**Task details:**
Each line below should be written out again exactly.
*** Opening of Records to use ***
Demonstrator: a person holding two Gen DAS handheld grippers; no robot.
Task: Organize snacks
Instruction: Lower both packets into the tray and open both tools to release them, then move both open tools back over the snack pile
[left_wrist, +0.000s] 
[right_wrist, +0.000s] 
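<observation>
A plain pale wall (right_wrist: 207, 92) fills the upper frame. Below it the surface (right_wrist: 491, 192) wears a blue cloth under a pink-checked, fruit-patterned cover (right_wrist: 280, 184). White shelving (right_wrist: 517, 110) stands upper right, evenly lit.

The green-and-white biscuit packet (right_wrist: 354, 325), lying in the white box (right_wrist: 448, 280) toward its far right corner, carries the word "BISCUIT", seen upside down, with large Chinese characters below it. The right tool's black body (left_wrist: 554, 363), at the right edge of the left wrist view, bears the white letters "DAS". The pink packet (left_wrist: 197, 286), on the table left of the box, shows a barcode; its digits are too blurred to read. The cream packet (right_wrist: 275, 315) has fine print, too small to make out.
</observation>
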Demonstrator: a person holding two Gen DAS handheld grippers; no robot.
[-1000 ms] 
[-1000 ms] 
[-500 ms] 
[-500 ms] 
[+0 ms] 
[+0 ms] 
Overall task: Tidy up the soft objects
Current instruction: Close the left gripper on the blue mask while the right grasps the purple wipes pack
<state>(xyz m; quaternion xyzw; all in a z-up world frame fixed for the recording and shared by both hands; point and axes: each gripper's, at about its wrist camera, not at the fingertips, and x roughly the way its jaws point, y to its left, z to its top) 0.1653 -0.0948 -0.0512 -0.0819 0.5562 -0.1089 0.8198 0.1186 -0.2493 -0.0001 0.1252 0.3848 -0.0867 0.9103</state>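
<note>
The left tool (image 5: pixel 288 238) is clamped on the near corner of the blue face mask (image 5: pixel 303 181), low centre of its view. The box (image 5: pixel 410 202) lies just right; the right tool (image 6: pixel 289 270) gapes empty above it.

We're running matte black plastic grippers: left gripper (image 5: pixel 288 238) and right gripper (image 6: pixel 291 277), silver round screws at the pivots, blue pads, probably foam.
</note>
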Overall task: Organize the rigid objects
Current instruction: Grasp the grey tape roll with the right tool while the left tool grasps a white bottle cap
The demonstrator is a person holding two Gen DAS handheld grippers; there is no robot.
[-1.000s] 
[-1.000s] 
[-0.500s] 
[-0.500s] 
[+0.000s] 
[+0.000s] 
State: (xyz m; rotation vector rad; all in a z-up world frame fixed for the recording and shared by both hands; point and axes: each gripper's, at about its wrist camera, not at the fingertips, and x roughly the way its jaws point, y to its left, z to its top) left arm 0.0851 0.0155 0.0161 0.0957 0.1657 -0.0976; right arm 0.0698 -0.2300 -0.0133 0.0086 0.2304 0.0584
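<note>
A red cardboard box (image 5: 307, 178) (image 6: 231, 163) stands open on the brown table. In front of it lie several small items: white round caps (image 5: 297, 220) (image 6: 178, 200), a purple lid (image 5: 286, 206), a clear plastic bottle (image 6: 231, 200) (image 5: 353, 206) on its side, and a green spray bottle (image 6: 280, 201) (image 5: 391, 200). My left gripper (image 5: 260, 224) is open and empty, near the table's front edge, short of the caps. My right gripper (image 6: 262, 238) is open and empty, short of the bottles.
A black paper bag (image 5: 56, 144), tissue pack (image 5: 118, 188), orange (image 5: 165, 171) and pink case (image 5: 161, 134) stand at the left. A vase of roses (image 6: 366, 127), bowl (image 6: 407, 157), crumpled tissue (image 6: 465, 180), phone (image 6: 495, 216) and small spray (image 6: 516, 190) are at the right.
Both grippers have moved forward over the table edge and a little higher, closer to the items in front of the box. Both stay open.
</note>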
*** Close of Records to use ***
**Exercise solution:**
Demonstrator: a person holding two Gen DAS handheld grippers; no robot.
Task: Organize snacks
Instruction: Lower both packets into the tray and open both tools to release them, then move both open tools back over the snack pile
[left_wrist, +0.000s] 
[right_wrist, +0.000s] 
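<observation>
A plain pale wall (right_wrist: 207, 92) fills the upper frame. Below it the surface (right_wrist: 491, 192) wears a blue cloth under a pink-checked, fruit-patterned cover (right_wrist: 280, 184). White shelving (right_wrist: 517, 110) stands upper right, evenly lit.

The green-and-white biscuit packet (right_wrist: 354, 325), lying in the white box (right_wrist: 448, 280) toward its far right corner, carries the word "BISCUIT", seen upside down, with large Chinese characters below it. The right tool's black body (left_wrist: 554, 363), at the right edge of the left wrist view, bears the white letters "DAS". The pink packet (left_wrist: 197, 286), on the table left of the box, shows a barcode; its digits are too blurred to read. The cream packet (right_wrist: 275, 315) has fine print, too small to make out.
</observation>
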Demonstrator: a person holding two Gen DAS handheld grippers; no robot.
[-1000 ms] 
[-1000 ms] 
[-500 ms] 
[-500 ms] 
[+0 ms] 
[+0 ms] 
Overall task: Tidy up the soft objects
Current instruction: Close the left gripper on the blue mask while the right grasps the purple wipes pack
<state>(xyz m; quaternion xyzw; all in a z-up world frame fixed for the recording and shared by both hands; point and axes: each gripper's, at about its wrist camera, not at the fingertips, and x roughly the way its jaws point, y to its left, z to its top) 0.1653 -0.0948 -0.0512 -0.0819 0.5562 -0.1089 0.8198 0.1186 -0.2493 -0.0001 0.1252 0.3848 -0.0867 0.9103</state>
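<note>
The left tool (image 5: pixel 288 238) is clamped on the near corner of the blue face mask (image 5: pixel 303 181), low centre of its view. The box (image 5: pixel 410 202) lies just right; the right tool (image 6: pixel 289 270) gapes empty above it.

We're running matte black plastic grippers: left gripper (image 5: pixel 288 238) and right gripper (image 6: pixel 291 277), silver round screws at the pivots, blue pads, probably foam.
</note>
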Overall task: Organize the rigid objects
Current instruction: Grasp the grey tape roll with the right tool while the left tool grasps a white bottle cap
The demonstrator is a person holding two Gen DAS handheld grippers; there is no robot.
[-1.000s] 
[-1.000s] 
[-0.500s] 
[-0.500s] 
[+0.000s] 
[+0.000s] 
State: (xyz m; rotation vector rad; all in a z-up world frame fixed for the recording and shared by both hands; point and axes: each gripper's, at about its wrist camera, not at the fingertips, and x roughly the way its jaws point, y to its left, z to its top) left arm 0.0851 0.0155 0.0161 0.0957 0.1657 -0.0976; right arm 0.0698 -0.2300 -0.0133 0.0086 0.2304 0.0584
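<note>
A red cardboard box (image 5: 307, 178) (image 6: 231, 163) stands open on the brown table. In front of it lie several small items: white round caps (image 5: 297, 220) (image 6: 178, 200), a purple lid (image 5: 286, 206), a clear plastic bottle (image 6: 231, 200) (image 5: 353, 206) on its side, and a green spray bottle (image 6: 280, 201) (image 5: 391, 200). My left gripper (image 5: 260, 224) is open and empty, near the table's front edge, short of the caps. My right gripper (image 6: 262, 238) is open and empty, short of the bottles.
A black paper bag (image 5: 56, 144), tissue pack (image 5: 118, 188), orange (image 5: 165, 171) and pink case (image 5: 161, 134) stand at the left. A vase of roses (image 6: 366, 127), bowl (image 6: 407, 157), crumpled tissue (image 6: 465, 180), phone (image 6: 495, 216) and small spray (image 6: 516, 190) are at the right.
Both grippers have moved forward over the table edge and a little higher, closer to the items in front of the box. Both stay open.
</note>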

What the exercise asked for is complete.